Many companies are eager to use artificial intelligence (AI) in production, but struggle to achieve real value from the technology.
What’s the key to success? Creating new services that learn from data and can scale across the enterprise involves three domains: software development, machine learning (ML) and, of course, data. These three domains must be balanced and integrated together into a seamless development process.
Most companies have focused on building machine learning muscle – hiring data scientists to create and apply algorithms capable of extracting insights from data. This makes sense, but it’s a rather limited approach. Think of it this way: They’ve built up the spectacular biceps but haven’t paid as much attention to the underlying connective tissues that support the muscle.
Why the disconnect?
Focusing mostly on ML algorithms won’t drive strong AI solutions. It might be good for getting one-off insights, but it isn’t enough to create a foundation for AI apps that consistently generate ongoing insights leading to new ideas for products and services.
AI services have to be integrated into a production environment without risking deterioration in performance. Unfortunately, performance can decline without proper data management, as ML models will degrade quickly unless they’re repeatedly trained with new data (either time-based or event-triggered).
Professionalizing the AI development process
The best approach to getting real and continuous value from AI applications is to professionalize AI development. This approach conforms to machine learning operations (MLOps), a method that integrates the three domains behind AI apps in such a way that solutions can be quickly, easily and intelligently moved from prototype to production.

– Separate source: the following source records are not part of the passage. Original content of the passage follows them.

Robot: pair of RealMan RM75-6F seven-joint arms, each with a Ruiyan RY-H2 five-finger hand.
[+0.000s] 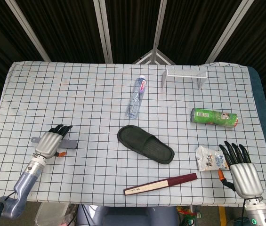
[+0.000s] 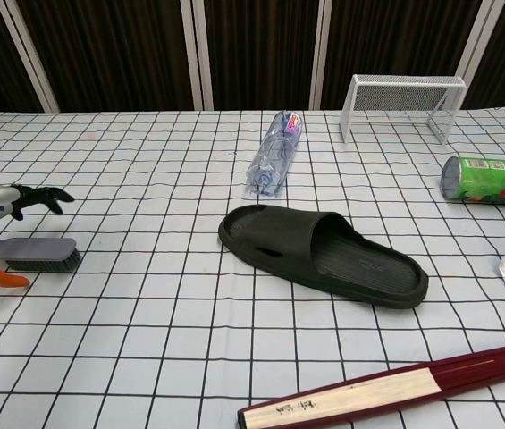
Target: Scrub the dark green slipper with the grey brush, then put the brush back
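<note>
While the head view looks down on the counter (image 1: pixel 76 94) with its checked cloth, the left hand (image 1: pixel 51 141) sits near the left front edge, fingers stretched out and apart over the grey brush (image 1: pixel 68 144), which lies flat on the cloth under and just beside the fingertips; whether they touch it cannot be told here. The dark green slipper (image 1: pixel 145 144) lies sole down near the middle, well apart from the brush, its toe end pointing right and toward the front. The right hand (image 1: pixel 241 170) rests at the right front corner, fingers straight and spread, holding nothing, just beside a crumpled white packet (image 1: pixel 209 158). A clear water bottle (image 1: pixel 136 97) lies behind the slipper, a green can (image 1: pixel 214 117) on its side to the right, a white wire rack (image 1: pixel 184 75) at the back, and a closed dark red fan (image 1: pixel 161 183) at the front. From the chest view, the left hand (image 2: pixel 2 202) hovers at the left edge with fingers extended above the grey brush (image 2: pixel 30 253), bristles down on the cloth, not gripped. The dark green slipper (image 2: pixel 324 254) sits in the centre, with the bottle (image 2: pixel 273 161) behind it.
</note>
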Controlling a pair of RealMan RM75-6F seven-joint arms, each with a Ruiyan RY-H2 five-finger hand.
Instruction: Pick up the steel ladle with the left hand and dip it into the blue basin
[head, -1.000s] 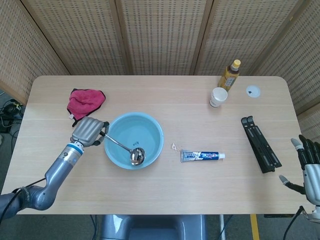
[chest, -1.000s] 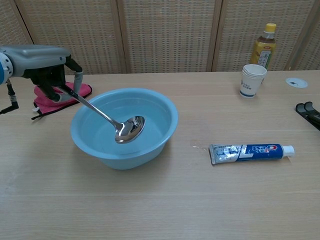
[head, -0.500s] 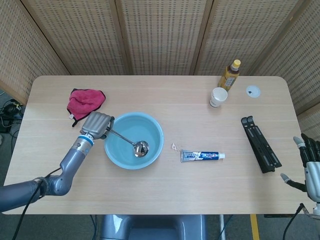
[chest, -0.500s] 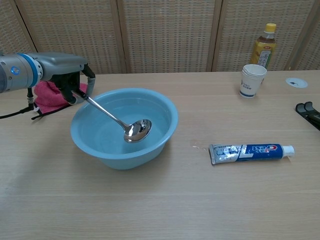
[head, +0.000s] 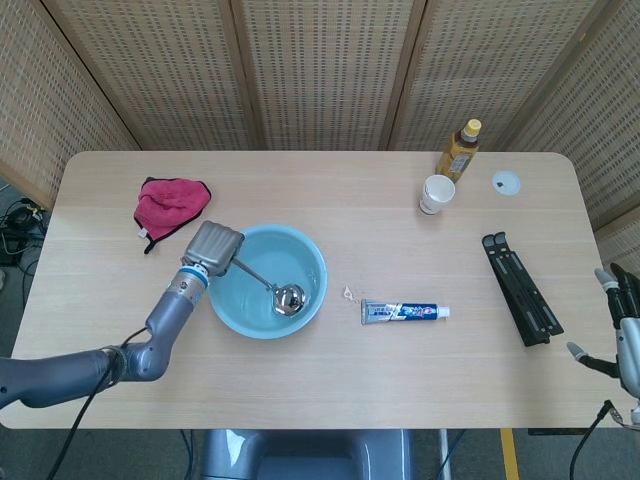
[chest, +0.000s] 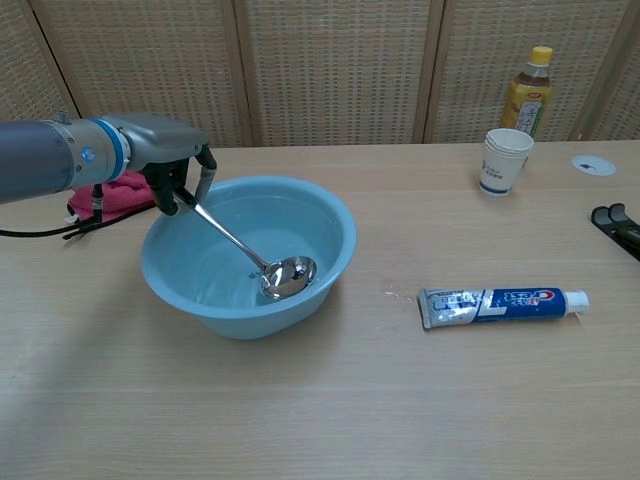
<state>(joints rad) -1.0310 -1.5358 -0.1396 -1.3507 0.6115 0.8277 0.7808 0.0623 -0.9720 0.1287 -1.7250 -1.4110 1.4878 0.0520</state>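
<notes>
The blue basin (head: 300, 253) (chest: 330, 215) sits left of the table's middle. My left hand (head: 213, 247) (chest: 172, 162) hovers over its left rim and grips the handle of the steel ladle (head: 283, 296) (chest: 285, 277). The handle slants down to the right, and the bowl of the ladle lies low inside the basin near its right wall. My right hand (head: 625, 320) shows only at the head view's right edge, off the table, fingers spread with nothing in them.
A pink cloth (head: 170, 203) (chest: 118, 193) lies behind the left hand. A toothpaste tube (head: 405, 312) (chest: 503, 303) lies right of the basin. A paper cup (head: 436, 193) (chest: 503, 159), a bottle (head: 459, 149) (chest: 527, 90) and a black stand (head: 520, 287) occupy the right side.
My left hand has moved right, from beside the basin to over its left rim. The ladle went with it, its bowl dropping deeper and further right inside the basin.
</notes>
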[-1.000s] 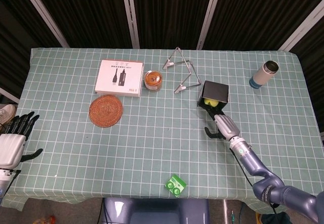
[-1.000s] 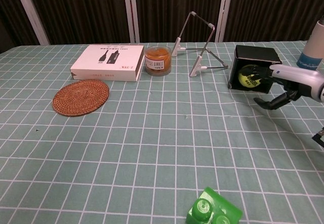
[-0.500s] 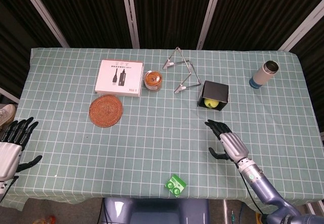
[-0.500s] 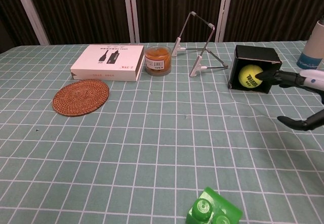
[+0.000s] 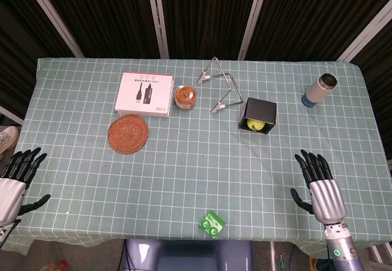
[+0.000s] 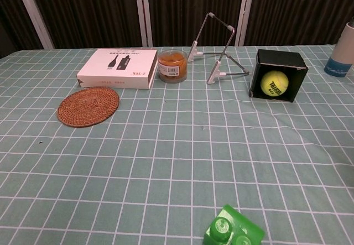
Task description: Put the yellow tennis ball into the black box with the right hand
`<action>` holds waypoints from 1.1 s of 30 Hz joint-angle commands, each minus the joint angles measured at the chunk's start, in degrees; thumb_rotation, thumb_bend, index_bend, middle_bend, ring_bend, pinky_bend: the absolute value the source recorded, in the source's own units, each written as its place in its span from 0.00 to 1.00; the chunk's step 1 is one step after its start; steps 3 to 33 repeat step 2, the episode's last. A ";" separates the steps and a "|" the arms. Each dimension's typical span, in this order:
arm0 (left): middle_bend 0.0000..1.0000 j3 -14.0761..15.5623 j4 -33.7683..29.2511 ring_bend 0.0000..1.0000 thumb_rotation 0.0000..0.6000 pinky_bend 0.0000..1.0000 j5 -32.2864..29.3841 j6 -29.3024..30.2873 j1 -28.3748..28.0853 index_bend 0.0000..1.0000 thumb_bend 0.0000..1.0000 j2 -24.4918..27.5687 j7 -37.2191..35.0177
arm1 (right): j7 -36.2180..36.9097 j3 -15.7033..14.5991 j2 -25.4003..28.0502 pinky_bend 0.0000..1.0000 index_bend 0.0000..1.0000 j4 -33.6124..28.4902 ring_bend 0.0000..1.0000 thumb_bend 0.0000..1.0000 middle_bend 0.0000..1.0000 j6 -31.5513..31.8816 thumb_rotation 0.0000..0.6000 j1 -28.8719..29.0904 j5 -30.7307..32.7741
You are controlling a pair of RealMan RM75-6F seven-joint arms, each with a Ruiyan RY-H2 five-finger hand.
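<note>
The yellow tennis ball (image 5: pixel 255 124) (image 6: pixel 274 83) lies inside the black box (image 5: pixel 260 108) (image 6: pixel 279 60), which sits on its side with the opening facing the front. My right hand (image 5: pixel 320 189) is at the table's front right edge, far from the box, fingers spread and holding nothing. At the front left edge my left hand (image 5: pixel 15 182) also has its fingers spread and empty. Neither hand appears in the chest view.
A white carton (image 5: pixel 145 93), an amber jar (image 5: pixel 185 96), a woven coaster (image 5: pixel 128 133) and a metal wire stand (image 5: pixel 220 87) lie across the back and middle. A bottle (image 5: pixel 318 90) stands at the far right. A green object (image 5: pixel 212 224) sits at the front edge.
My right hand has pulled back from the box to the front right edge, leaving the ball inside. The left hand has dropped slightly lower.
</note>
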 commanded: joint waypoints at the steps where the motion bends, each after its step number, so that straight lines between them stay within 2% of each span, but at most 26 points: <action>1: 0.00 -0.08 0.19 0.00 1.00 0.06 0.17 0.40 0.15 0.00 0.12 -0.13 0.13 | -2.42 -0.02 0.73 0.00 0.00 0.11 0.00 0.37 0.00 1.08 1.00 -1.19 -0.76; 33: 0.00 -0.18 0.24 0.00 1.00 0.06 0.14 0.52 0.18 0.00 0.12 -0.18 0.21 | -3.16 -0.15 1.38 0.00 0.00 -0.25 0.00 0.36 0.00 0.82 1.00 -1.42 -0.54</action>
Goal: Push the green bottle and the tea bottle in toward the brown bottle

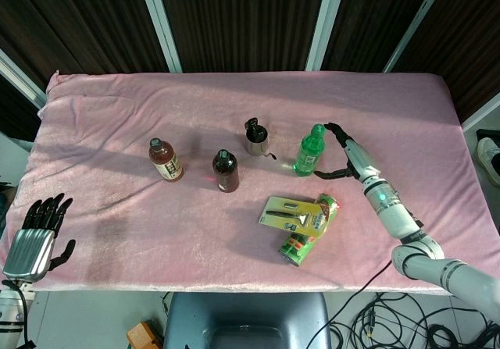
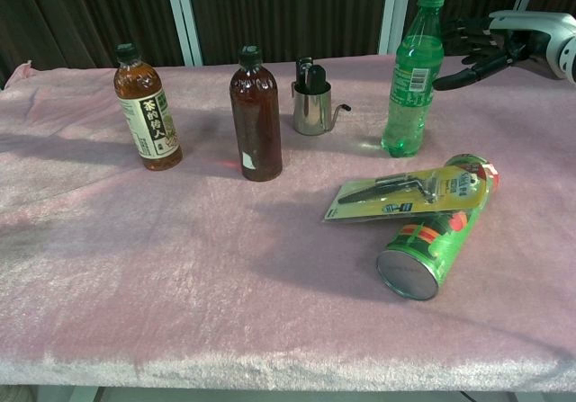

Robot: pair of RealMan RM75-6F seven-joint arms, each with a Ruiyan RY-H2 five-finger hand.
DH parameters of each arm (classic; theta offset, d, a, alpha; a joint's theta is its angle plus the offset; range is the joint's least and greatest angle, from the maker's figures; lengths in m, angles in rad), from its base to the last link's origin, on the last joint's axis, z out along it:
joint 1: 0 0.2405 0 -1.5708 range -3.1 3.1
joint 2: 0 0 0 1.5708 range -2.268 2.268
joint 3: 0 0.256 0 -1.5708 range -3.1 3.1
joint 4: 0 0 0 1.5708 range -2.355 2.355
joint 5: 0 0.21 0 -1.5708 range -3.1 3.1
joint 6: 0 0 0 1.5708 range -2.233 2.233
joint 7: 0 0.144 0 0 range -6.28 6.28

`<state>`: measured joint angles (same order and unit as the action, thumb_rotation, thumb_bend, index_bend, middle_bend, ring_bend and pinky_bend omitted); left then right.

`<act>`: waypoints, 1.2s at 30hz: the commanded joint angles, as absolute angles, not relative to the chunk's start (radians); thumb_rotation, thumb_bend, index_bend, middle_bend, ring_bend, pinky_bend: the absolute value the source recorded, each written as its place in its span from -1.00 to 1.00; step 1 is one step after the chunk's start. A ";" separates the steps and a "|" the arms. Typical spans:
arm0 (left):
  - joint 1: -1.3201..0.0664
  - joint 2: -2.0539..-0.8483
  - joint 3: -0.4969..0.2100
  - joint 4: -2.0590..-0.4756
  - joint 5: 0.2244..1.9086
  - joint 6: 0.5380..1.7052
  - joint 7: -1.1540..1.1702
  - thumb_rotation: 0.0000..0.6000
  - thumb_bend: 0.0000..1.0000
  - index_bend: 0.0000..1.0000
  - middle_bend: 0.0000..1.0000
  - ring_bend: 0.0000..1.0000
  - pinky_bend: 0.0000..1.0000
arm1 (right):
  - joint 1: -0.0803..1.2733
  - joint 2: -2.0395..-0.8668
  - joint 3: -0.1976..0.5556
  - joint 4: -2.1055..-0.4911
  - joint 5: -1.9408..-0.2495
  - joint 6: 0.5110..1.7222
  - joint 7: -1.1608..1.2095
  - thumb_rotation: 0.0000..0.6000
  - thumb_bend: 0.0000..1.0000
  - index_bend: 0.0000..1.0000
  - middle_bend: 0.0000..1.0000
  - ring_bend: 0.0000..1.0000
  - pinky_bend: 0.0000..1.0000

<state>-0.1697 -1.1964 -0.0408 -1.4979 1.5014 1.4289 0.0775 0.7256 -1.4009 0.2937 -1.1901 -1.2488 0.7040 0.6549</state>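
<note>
The green bottle [image 1: 309, 151] [image 2: 411, 74] stands upright right of centre on the pink cloth. My right hand [image 1: 344, 152] [image 2: 480, 49] is just to its right, fingers spread and curved toward the bottle, holding nothing; whether it touches the bottle I cannot tell. The brown bottle [image 1: 226, 170] [image 2: 256, 116] stands at the middle. The tea bottle [image 1: 165, 160] [image 2: 147, 108], with a white label, stands to its left. My left hand [image 1: 35, 236] hangs open off the table's front left corner, far from the tea bottle.
A small steel pitcher [image 1: 256, 138] [image 2: 312, 103] stands between the brown and green bottles, toward the back. A green can [image 1: 308, 229] [image 2: 434, 236] lies on its side near the front right with a yellow blister pack [image 1: 291, 215] [image 2: 409, 192] resting on it.
</note>
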 commanded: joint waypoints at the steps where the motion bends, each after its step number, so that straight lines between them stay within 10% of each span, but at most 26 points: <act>1: -0.168 -1.198 -0.039 -1.497 1.504 1.432 0.079 1.00 -0.25 -1.00 -1.00 -1.00 -0.90 | 0.727 -1.400 0.293 -1.194 -1.242 0.704 0.644 1.00 -0.50 -1.00 -1.00 -1.00 -0.94; 15: -0.173 -1.196 -0.042 -1.499 1.500 1.424 0.080 1.00 -0.25 -1.00 -1.00 -1.00 -0.90 | 0.748 -1.442 0.304 -1.151 -1.210 0.695 0.623 1.00 -0.50 -0.95 -1.00 -1.00 -0.93; 22: -0.175 -1.192 -0.046 -1.499 1.492 1.419 0.070 1.00 -0.25 -1.00 -1.00 -1.00 -0.90 | 0.766 -1.515 0.332 -1.105 -1.158 0.732 0.566 1.00 -0.50 -0.10 -0.62 -0.96 -0.71; 36: -0.168 -1.186 -0.044 -1.497 1.492 1.427 0.054 1.00 -0.25 -1.00 -1.00 -1.00 -0.90 | 0.762 -1.599 0.396 -1.128 -1.110 0.864 0.509 1.00 -0.33 0.74 -0.01 -0.32 -0.51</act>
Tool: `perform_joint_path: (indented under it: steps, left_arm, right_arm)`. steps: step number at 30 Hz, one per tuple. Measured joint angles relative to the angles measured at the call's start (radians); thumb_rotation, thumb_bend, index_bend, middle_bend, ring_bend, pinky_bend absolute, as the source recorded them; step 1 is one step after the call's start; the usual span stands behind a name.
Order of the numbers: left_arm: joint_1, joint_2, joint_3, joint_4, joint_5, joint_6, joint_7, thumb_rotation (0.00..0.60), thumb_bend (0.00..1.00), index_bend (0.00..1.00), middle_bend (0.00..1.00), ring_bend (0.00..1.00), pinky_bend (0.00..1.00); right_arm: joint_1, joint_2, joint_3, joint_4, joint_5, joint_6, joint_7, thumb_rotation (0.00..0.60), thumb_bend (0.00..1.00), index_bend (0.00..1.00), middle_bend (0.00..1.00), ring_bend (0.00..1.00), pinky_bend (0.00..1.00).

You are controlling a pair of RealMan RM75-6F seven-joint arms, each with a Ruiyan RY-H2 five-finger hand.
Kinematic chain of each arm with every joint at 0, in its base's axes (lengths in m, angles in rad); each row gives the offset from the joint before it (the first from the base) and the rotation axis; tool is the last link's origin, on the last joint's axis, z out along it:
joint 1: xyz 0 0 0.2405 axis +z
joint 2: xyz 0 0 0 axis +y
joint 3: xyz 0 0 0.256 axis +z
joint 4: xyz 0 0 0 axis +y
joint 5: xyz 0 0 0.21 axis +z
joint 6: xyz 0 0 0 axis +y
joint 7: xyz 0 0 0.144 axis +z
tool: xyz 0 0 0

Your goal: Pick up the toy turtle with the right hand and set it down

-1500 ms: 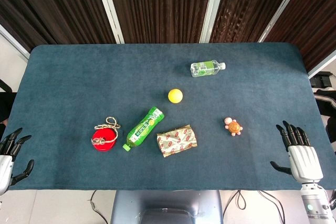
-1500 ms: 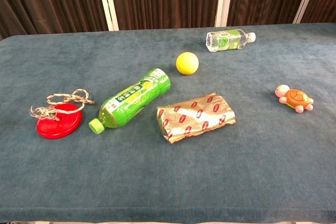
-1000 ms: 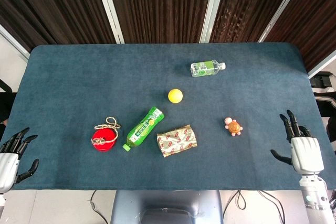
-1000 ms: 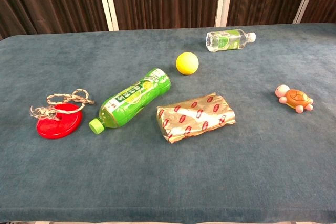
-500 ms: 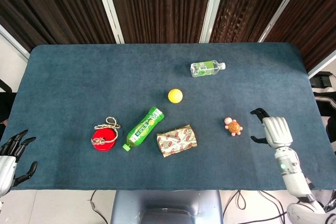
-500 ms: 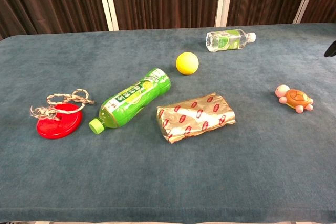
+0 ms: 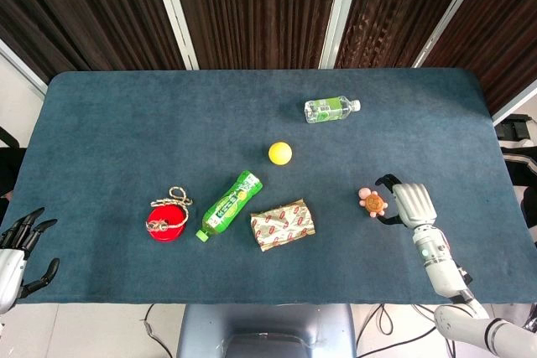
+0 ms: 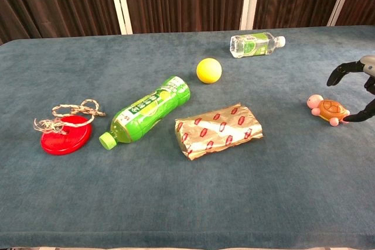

AI professionalization elevates the role of data scientists and strengthens their development methods. Like all scientists, these professionals bring with them a keen appreciation for experimentation. But often, their dependence on static data for creating machine learning algorithms –which they developed on local laptops using preferred tools and libraries – impedes production AI solutions from continuously producing value. Data communication and library dependency problems will take their toll.
Data scientists can continue to use the tools and methods they prefer, their output accommodated by loosely coupled DevOps and DataOps interfaces. Their ML algorithm development work becomes the centerpiece of a highly professional factory system, so to speak.
Smooth pilot-to-production workflow
Pilot AI solutions become stable production apps in short order. We use DevOps technology and techniques such as continuous integration and continuous delivery (CICD) and have standard templates for automatically deploying model pipelines into production. By using model pipelines, training and evaluation can happen automatically if needed – when new data arrives, for instance – without human involvement.
Our versioning and tracking ensure that everything can be reused, reproduced and compared if necessary. Our advanced monitoring provides end-to-end transparency into production AI use cases (including data and model pipelines, data quality and model quality and model usage).
Using our innovative MLOps approach, we were able to bring the pilot-to-production timeline for one U.S. company’s AI app down from six months to less than one week. For a UK company, the window for delivering a stable AI production app shrank from five weeks to one day.
The transparency of AI solutions, and confidence in their agility and stability, is critical. After all, the value lies in the ability to use AI to discover new business models and market opportunities, deliver industry-disrupting products and creatively respond to customer needs.